During the summer of 2017 – a time of significant change in my life – including the rupture of my marriage, an upcoming milestone birthday, and a relocation to a quiet rural place with dark skies and an abundance of fauna and flora — I literally heard myself: I had unconsciously begun a meditative practice of singing or humming verses and melodies of sorrow, wonder, gratitude — or of the mundane. They were autonomic and presumably original, lamentations.

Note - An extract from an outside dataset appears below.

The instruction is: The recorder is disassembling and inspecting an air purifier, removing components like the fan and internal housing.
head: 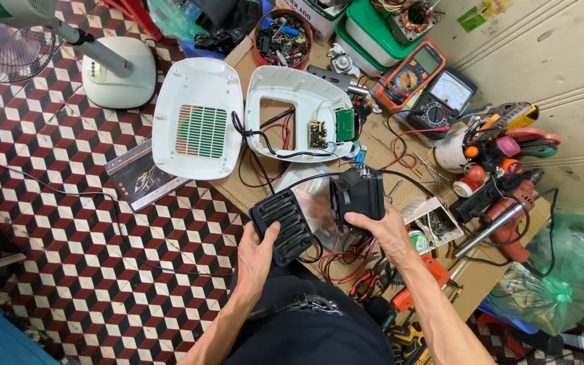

Serendipitously, I retroactively encountered a May 2017 piece published in Yes! magazine about the revival and history of “lament singing” in Finland. To find that I was actually participating in a Finnish tradition that I had never experienced or heard of — but that was somehow still in me — in some cellular, trans-generational or ancestral place — felt like a bridge to my lineage — to all my unknown women-kin.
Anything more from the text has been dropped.